### TASK DETAILS
Every entry that follows should be reproduced exactly.

Stored dataset items
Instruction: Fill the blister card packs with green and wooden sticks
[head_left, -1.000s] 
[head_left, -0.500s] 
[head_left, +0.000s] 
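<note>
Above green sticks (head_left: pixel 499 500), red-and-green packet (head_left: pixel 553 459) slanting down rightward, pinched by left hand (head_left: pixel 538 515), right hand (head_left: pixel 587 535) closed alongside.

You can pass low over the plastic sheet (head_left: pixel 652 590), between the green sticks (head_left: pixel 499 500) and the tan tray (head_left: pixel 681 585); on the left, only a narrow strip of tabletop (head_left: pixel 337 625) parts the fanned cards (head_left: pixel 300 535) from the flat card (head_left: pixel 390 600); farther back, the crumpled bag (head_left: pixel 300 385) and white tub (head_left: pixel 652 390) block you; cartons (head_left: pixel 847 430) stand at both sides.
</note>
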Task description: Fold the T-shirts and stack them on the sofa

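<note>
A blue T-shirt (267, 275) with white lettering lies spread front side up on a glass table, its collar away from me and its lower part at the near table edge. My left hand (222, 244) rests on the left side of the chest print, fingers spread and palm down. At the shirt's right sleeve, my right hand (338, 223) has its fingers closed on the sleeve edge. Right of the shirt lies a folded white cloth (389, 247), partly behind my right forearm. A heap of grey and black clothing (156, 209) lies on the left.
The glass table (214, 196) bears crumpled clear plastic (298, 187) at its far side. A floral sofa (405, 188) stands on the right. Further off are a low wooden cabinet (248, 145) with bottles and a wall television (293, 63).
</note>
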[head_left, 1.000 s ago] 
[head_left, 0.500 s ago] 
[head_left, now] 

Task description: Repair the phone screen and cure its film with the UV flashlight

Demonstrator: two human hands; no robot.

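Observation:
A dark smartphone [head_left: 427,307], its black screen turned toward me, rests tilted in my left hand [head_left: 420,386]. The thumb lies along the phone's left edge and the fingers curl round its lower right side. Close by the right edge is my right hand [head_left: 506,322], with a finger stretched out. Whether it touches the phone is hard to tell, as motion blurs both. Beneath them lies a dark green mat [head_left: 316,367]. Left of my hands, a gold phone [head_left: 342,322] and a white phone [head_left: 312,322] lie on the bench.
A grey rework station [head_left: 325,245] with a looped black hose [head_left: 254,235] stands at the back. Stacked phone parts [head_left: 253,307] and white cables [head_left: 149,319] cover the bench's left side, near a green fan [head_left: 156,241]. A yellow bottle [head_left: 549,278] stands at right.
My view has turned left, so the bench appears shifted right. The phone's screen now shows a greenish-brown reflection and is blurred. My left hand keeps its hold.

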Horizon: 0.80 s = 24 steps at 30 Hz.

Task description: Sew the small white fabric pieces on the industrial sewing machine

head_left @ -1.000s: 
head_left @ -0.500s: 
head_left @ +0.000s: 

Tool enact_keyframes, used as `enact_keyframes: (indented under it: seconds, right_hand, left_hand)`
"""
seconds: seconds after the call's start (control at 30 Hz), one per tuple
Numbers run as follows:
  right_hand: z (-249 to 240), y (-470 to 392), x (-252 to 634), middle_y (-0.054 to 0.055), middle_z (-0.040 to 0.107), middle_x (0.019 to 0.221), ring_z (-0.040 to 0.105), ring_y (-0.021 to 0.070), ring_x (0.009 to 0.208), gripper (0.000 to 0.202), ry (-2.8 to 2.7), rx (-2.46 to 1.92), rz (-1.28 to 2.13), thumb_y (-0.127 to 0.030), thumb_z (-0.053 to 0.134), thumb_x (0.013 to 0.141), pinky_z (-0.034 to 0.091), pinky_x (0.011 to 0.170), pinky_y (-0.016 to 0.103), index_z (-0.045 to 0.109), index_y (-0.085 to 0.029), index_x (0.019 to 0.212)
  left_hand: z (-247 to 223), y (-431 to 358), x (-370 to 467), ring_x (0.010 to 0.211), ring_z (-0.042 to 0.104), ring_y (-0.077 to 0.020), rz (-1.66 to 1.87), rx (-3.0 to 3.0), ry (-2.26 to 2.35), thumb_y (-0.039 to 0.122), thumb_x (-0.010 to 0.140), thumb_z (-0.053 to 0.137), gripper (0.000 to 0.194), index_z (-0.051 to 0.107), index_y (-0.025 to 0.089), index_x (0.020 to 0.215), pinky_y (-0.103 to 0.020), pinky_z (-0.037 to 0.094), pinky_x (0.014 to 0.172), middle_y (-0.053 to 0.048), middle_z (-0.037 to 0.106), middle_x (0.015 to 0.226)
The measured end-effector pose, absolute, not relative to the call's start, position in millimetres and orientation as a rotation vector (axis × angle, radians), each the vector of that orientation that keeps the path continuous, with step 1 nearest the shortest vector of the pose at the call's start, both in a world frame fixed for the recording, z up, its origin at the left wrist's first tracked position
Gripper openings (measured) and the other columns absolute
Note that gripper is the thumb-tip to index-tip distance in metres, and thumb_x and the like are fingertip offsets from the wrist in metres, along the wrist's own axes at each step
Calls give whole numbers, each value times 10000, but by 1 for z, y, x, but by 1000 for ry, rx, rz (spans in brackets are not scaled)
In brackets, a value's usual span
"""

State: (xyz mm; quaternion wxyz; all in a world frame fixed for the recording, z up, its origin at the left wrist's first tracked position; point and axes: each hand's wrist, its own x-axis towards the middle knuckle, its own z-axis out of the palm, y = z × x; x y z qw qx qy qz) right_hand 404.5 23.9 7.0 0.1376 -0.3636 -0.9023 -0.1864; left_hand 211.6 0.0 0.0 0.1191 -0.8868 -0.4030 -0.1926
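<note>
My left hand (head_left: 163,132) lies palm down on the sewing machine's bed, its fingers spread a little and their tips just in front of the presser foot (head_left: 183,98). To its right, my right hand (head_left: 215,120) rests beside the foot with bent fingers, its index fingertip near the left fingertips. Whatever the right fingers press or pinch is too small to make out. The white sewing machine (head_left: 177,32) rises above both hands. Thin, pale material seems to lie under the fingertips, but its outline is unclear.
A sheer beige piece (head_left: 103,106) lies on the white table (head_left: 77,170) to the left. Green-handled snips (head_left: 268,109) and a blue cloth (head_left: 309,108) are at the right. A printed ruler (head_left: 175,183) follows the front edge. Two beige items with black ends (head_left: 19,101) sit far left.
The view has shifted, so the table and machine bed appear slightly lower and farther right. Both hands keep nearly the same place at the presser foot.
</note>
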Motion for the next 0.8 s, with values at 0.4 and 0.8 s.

### WRITTEN RESPONSE
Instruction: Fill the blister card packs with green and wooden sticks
[head_left, -1.000s] 
[head_left, -0.500s] 
[head_left, +0.000s] 
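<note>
Above green sticks (head_left: pixel 499 500), red-and-green packet (head_left: pixel 553 459) slanting down rightward, pinched by left hand (head_left: pixel 538 515), right hand (head_left: pixel 587 535) closed alongside.

You can pass low over the plastic sheet (head_left: pixel 652 590), between the green sticks (head_left: pixel 499 500) and the tan tray (head_left: pixel 681 585); on the left, only a narrow strip of tabletop (head_left: pixel 337 625) parts the fanned cards (head_left: pixel 300 535) from the flat card (head_left: pixel 390 600); farther back, the crumpled bag (head_left: pixel 300 385) and white tub (head_left: pixel 652 390) block you; cartons (head_left: pixel 847 430) stand at both sides.
</note>
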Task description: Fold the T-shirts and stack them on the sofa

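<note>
A blue T-shirt (267, 275) with white lettering lies spread front side up on a glass table, its collar away from me and its lower part at the near table edge. My left hand (222, 244) rests on the left side of the chest print, fingers spread and palm down. At the shirt's right sleeve, my right hand (338, 223) has its fingers closed on the sleeve edge. Right of the shirt lies a folded white cloth (389, 247), partly behind my right forearm. A heap of grey and black clothing (156, 209) lies on the left.
The glass table (214, 196) bears crumpled clear plastic (298, 187) at its far side. A floral sofa (405, 188) stands on the right. Further off are a low wooden cabinet (248, 145) with bottles and a wall television (293, 63).
</note>
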[head_left, 1.000 s ago] 
[head_left, 0.500 s ago] 
[head_left, now] 

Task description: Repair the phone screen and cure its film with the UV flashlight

Demonstrator: two human hands; no robot.

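Observation:
A dark smartphone [head_left: 427,307], its black screen turned toward me, rests tilted in my left hand [head_left: 420,386]. The thumb lies along the phone's left edge and the fingers curl round its lower right side. Close by the right edge is my right hand [head_left: 506,322], with a finger stretched out. Whether it touches the phone is hard to tell, as motion blurs both. Beneath them lies a dark green mat [head_left: 316,367]. Left of my hands, a gold phone [head_left: 342,322] and a white phone [head_left: 312,322] lie on the bench.
A grey rework station [head_left: 325,245] with a looped black hose [head_left: 254,235] stands at the back. Stacked phone parts [head_left: 253,307] and white cables [head_left: 149,319] cover the bench's left side, near a green fan [head_left: 156,241]. A yellow bottle [head_left: 549,278] stands at right.
My view has turned left, so the bench appears shifted right. The phone's screen now shows a greenish-brown reflection and is blurred. My left hand keeps its hold.
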
Horizon: 0.80 s = 24 steps at 30 Hz.

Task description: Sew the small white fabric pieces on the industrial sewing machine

head_left @ -1.000s: 
head_left @ -0.500s: 
head_left @ +0.000s: 

Tool enact_keyframes, used as `enact_keyframes: (indented under it: seconds, right_hand, left_hand)`
"""
seconds: seconds after the call's start (control at 30 Hz), one per tuple
Numbers run as follows:
  right_hand: z (-249 to 240), y (-470 to 392), x (-252 to 634), middle_y (-0.054 to 0.055), middle_z (-0.040 to 0.107), middle_x (0.019 to 0.221), ring_z (-0.040 to 0.105), ring_y (-0.021 to 0.070), ring_x (0.009 to 0.208), gripper (0.000 to 0.202), ry (-2.8 to 2.7), rx (-2.46 to 1.92), rz (-1.28 to 2.13), thumb_y (-0.127 to 0.030), thumb_z (-0.053 to 0.134), thumb_x (0.013 to 0.141), pinky_z (-0.034 to 0.091), pinky_x (0.011 to 0.170), pinky_y (-0.016 to 0.103), index_z (-0.045 to 0.109), index_y (-0.085 to 0.029), index_x (0.019 to 0.212)
  left_hand: z (-247 to 223), y (-431 to 358), x (-370 to 467), ring_x (0.010 to 0.211), ring_z (-0.042 to 0.104), ring_y (-0.077 to 0.020), rz (-1.66 to 1.87), rx (-3.0 to 3.0), ry (-2.26 to 2.35), thumb_y (-0.039 to 0.122), thumb_x (-0.010 to 0.140), thumb_z (-0.053 to 0.137), gripper (0.000 to 0.194), index_z (-0.051 to 0.107), index_y (-0.025 to 0.089), index_x (0.020 to 0.215), pinky_y (-0.103 to 0.020), pinky_z (-0.037 to 0.094), pinky_x (0.014 to 0.172), middle_y (-0.053 to 0.048), middle_z (-0.037 to 0.106), middle_x (0.015 to 0.226)
The measured end-effector pose, absolute, not relative to the call's start, position in millimetres and orientation as a rotation vector (axis × angle, radians), each the vector of that orientation that keeps the path continuous, with step 1 nearest the shortest vector of the pose at the call's start, both in a world frame fixed for the recording, z up, its origin at the left wrist's first tracked position
Gripper openings (measured) and the other columns absolute
Note that gripper is the thumb-tip to index-tip distance in metres, and thumb_x and the like are fingertip offsets from the wrist in metres, along the wrist's own axes at each step
Calls give whole numbers, each value times 10000, but by 1 for z, y, x, but by 1000 for ry, rx, rz (spans in brackets are not scaled)
In brackets, a value's usual span
"""

State: (xyz mm; quaternion wxyz; all in a world frame fixed for the recording, z up, its origin at the left wrist's first tracked position; point and axes: each hand's wrist, its own x-axis towards the middle knuckle, its own z-axis out of the palm, y = z × x; x y z qw qx qy qz) right_hand 404.5 23.9 7.0 0.1376 -0.3636 -0.9023 -0.1864; left_hand 211.6 0.0 0.0 0.1191 -0.8868 -0.4030 -0.1926
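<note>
My left hand (head_left: 163,132) lies palm down on the sewing machine's bed, its fingers spread a little and their tips just in front of the presser foot (head_left: 183,98). To its right, my right hand (head_left: 215,120) rests beside the foot with bent fingers, its index fingertip near the left fingertips. Whatever the right fingers press or pinch is too small to make out. The white sewing machine (head_left: 177,32) rises above both hands. Thin, pale material seems to lie under the fingertips, but its outline is unclear.
A sheer beige piece (head_left: 103,106) lies on the white table (head_left: 77,170) to the left. Green-handled snips (head_left: 268,109) and a blue cloth (head_left: 309,108) are at the right. A printed ruler (head_left: 175,183) follows the front edge. Two beige items with black ends (head_left: 19,101) sit far left.
The view has shifted, so the table and machine bed appear slightly lower and farther right. Both hands keep nearly the same place at the presser foot.
</note>
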Motion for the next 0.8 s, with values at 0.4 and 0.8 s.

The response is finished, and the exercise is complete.